Supplied information
☆ ☆ ☆ ☆ ☆ ☆ ☆
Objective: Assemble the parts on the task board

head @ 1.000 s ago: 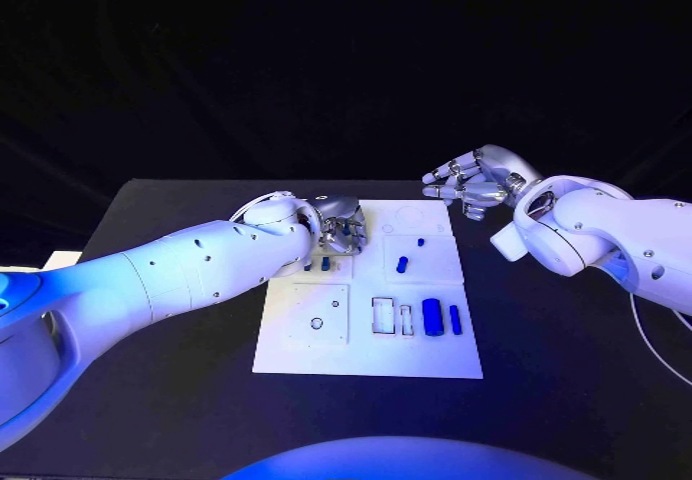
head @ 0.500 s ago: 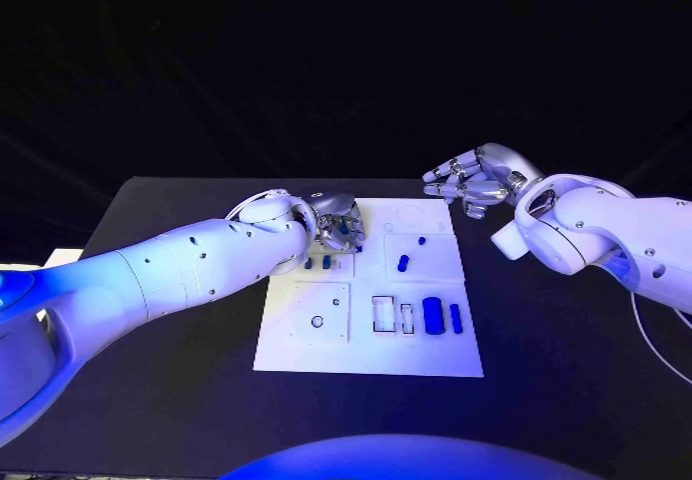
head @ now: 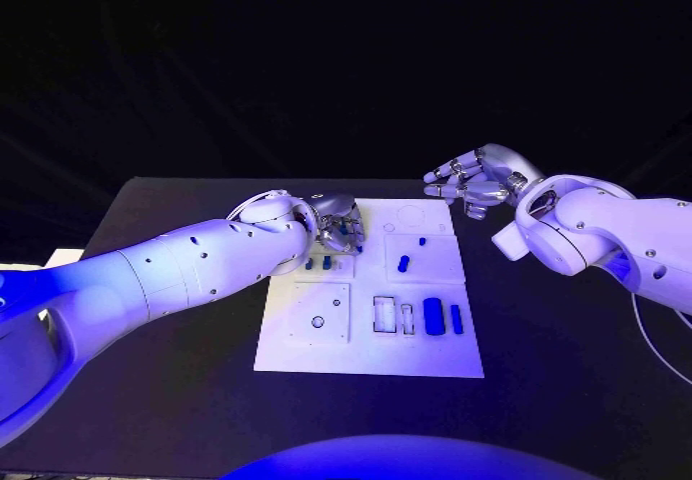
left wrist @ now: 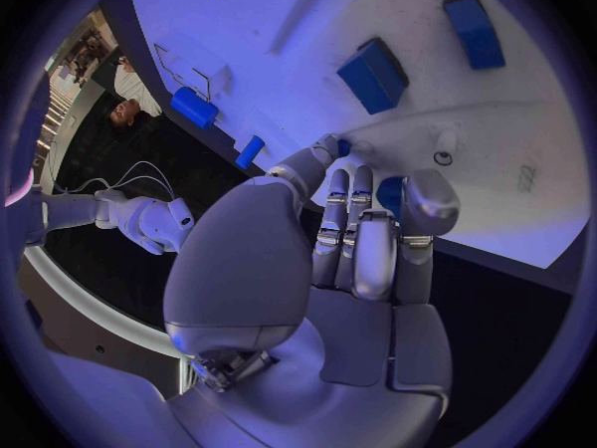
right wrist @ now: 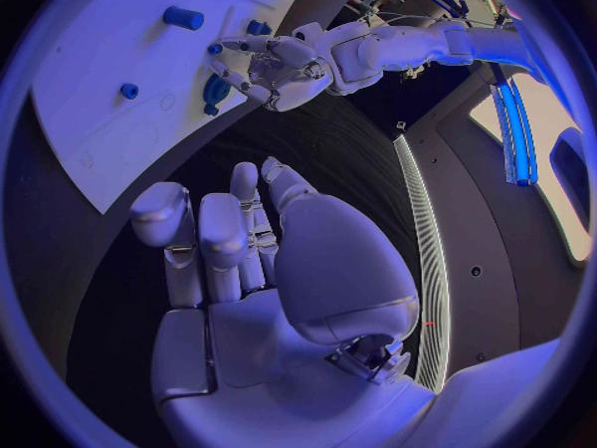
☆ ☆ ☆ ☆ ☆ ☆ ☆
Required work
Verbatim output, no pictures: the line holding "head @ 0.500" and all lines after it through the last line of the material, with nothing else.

Answer box
head @ 0.500 s ago: 
head @ now: 
left wrist @ now: 
right wrist @ now: 

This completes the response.